AIM OF THE EXERCISE
In the entries that follow, the lines from the one with "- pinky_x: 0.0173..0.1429" through the one with "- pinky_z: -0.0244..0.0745" are the ones to write out, exactly and with both ends included. Nothing else should appear.

-- SUPPLIED RECORDS follows --

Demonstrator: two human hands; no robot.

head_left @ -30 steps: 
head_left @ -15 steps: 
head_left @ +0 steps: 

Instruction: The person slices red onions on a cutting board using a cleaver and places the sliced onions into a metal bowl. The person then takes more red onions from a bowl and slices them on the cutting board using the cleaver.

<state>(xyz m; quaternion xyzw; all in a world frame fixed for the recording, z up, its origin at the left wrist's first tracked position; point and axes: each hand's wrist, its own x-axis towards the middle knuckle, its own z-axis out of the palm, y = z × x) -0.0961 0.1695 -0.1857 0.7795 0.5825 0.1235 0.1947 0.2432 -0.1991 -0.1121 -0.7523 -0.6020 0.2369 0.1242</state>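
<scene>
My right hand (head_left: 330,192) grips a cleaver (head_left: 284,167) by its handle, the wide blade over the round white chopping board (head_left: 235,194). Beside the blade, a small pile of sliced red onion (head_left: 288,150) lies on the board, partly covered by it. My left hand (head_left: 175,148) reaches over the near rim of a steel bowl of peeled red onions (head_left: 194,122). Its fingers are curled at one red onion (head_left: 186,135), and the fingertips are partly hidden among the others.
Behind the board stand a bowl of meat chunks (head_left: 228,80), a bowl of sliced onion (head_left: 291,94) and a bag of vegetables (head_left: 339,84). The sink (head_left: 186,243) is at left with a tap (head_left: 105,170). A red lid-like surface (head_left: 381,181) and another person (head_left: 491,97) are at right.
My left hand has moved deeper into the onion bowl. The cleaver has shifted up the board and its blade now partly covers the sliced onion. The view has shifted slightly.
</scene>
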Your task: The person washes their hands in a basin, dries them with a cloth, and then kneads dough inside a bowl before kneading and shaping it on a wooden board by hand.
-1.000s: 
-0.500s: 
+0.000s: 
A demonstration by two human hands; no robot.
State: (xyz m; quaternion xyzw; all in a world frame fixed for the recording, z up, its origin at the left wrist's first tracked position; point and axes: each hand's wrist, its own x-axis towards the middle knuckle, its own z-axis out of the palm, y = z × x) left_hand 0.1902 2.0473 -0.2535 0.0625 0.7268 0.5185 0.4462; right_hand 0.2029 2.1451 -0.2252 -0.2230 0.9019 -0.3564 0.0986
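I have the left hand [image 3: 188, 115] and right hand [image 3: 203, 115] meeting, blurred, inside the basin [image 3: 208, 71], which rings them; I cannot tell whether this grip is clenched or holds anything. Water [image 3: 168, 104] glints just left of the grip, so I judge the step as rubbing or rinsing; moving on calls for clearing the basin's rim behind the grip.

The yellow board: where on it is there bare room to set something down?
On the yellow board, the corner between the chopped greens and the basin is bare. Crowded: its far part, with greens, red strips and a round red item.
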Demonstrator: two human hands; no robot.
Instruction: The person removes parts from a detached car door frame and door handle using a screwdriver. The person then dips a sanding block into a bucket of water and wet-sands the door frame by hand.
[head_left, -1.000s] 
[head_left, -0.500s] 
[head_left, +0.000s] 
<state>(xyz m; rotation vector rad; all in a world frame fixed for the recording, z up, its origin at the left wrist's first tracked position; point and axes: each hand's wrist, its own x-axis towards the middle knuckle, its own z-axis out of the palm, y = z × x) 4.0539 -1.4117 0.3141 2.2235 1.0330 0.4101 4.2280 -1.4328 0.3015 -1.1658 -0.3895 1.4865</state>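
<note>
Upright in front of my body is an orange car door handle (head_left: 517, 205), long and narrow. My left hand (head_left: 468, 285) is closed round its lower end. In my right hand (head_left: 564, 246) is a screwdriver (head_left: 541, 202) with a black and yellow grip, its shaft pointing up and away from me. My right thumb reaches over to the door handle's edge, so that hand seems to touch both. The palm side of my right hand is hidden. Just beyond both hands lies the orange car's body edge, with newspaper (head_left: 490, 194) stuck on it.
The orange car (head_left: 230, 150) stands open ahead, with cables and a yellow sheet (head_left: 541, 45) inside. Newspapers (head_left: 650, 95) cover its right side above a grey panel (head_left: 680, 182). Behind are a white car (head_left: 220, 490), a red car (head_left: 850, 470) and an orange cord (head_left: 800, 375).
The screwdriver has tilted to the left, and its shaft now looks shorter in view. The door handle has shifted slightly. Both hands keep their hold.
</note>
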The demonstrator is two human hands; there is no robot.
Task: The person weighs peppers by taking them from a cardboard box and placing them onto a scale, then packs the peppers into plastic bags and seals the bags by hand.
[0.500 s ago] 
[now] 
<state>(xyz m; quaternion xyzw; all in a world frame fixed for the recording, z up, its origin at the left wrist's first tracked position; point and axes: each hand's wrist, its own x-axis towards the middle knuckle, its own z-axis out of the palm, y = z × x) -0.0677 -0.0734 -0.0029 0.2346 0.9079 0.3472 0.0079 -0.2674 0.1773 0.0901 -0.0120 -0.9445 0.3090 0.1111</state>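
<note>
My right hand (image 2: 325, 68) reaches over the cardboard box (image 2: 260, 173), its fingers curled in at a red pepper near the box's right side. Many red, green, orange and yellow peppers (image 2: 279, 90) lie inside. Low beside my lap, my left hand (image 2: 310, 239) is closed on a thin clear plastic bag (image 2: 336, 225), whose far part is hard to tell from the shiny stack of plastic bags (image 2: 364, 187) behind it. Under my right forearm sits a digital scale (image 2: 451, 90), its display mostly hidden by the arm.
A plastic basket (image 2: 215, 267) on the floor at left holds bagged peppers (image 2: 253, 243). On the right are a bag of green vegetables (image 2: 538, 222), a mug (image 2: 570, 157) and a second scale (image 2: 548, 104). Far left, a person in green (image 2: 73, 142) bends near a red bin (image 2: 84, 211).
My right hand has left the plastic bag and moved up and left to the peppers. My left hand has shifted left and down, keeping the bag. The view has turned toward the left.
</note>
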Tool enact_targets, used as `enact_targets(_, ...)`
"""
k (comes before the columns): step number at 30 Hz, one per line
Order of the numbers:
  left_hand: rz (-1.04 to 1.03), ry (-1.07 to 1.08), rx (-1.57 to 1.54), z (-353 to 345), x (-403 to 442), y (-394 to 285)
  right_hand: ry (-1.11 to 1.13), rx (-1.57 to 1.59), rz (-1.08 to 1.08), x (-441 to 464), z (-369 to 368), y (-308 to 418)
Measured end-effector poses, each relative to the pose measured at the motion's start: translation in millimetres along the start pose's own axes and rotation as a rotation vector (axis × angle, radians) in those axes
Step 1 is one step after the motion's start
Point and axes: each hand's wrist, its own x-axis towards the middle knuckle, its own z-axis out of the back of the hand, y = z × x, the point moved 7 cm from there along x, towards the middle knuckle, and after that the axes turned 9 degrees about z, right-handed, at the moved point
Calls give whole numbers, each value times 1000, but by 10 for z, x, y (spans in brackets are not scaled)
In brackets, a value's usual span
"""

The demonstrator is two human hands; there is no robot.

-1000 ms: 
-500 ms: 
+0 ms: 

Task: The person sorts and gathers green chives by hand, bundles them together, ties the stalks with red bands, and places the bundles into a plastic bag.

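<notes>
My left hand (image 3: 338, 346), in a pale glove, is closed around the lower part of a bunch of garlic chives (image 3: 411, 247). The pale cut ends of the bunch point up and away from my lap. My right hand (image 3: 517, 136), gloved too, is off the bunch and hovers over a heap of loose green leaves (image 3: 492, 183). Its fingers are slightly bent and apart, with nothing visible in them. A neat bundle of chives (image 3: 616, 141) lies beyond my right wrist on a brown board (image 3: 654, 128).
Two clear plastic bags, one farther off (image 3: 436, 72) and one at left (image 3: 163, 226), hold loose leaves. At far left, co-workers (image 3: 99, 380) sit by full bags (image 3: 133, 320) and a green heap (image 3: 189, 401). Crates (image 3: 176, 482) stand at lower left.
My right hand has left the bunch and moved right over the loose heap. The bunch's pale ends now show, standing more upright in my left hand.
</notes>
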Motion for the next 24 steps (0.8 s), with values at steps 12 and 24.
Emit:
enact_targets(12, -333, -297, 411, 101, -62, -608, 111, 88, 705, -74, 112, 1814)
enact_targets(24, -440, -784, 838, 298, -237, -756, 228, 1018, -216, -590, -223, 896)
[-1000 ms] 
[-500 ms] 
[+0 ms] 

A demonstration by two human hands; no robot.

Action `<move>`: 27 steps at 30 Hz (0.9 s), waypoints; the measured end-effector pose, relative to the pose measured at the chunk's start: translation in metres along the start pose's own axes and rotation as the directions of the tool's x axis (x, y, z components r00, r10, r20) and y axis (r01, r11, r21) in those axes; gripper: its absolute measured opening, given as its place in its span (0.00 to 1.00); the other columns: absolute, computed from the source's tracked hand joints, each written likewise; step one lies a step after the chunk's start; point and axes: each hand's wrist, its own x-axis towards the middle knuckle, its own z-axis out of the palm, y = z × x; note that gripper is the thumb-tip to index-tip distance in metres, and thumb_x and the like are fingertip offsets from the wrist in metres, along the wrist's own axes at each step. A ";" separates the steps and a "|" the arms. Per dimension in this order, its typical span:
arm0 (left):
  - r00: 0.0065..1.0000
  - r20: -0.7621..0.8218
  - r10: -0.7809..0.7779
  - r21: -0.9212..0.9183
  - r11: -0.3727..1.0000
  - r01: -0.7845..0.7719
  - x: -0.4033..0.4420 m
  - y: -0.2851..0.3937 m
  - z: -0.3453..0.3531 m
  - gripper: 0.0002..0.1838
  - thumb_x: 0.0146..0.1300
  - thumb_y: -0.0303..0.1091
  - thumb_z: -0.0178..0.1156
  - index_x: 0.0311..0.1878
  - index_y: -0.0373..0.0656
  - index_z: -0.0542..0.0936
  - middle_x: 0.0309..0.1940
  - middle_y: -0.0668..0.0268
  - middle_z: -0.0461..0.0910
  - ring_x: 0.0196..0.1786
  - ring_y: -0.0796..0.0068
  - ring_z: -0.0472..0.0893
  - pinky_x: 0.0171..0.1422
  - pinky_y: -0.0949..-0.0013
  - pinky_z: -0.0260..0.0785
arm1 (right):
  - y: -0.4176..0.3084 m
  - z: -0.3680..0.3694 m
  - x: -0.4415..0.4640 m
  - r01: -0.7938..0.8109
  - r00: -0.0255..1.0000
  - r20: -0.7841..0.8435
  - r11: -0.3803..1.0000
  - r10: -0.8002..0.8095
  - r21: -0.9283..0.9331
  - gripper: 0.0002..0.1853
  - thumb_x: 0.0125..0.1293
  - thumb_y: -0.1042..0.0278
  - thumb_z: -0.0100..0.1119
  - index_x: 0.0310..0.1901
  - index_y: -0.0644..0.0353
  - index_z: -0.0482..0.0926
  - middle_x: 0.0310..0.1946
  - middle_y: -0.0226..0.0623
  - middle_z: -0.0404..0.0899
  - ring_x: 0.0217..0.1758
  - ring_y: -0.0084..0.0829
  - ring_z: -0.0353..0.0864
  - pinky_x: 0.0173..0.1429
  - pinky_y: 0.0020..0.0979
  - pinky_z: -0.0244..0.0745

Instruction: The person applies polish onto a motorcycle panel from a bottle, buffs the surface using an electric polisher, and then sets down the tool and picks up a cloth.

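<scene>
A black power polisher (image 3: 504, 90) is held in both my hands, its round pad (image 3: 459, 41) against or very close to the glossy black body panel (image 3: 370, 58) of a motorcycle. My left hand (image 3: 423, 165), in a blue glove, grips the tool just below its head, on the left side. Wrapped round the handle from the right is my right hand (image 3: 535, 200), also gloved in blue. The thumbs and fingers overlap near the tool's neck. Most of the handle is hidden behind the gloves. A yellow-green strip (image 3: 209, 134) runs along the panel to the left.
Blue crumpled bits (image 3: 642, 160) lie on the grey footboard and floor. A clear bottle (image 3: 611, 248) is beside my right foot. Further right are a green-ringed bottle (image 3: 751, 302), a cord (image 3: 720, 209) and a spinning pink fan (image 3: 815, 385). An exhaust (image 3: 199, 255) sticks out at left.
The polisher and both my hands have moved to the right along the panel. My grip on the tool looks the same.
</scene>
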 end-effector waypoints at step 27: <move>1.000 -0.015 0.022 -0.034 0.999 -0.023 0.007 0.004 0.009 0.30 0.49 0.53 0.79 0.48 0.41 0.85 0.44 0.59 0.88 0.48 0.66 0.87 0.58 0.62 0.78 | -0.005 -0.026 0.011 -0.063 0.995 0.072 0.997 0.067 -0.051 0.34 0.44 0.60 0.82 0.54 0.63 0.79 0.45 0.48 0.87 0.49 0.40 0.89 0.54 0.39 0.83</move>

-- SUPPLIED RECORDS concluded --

EXERCISE OUTPUT
  - pinky_x: 0.0173..0.1429
  - pinky_y: 0.0020..0.0979
  - pinky_z: -0.0244..0.0745

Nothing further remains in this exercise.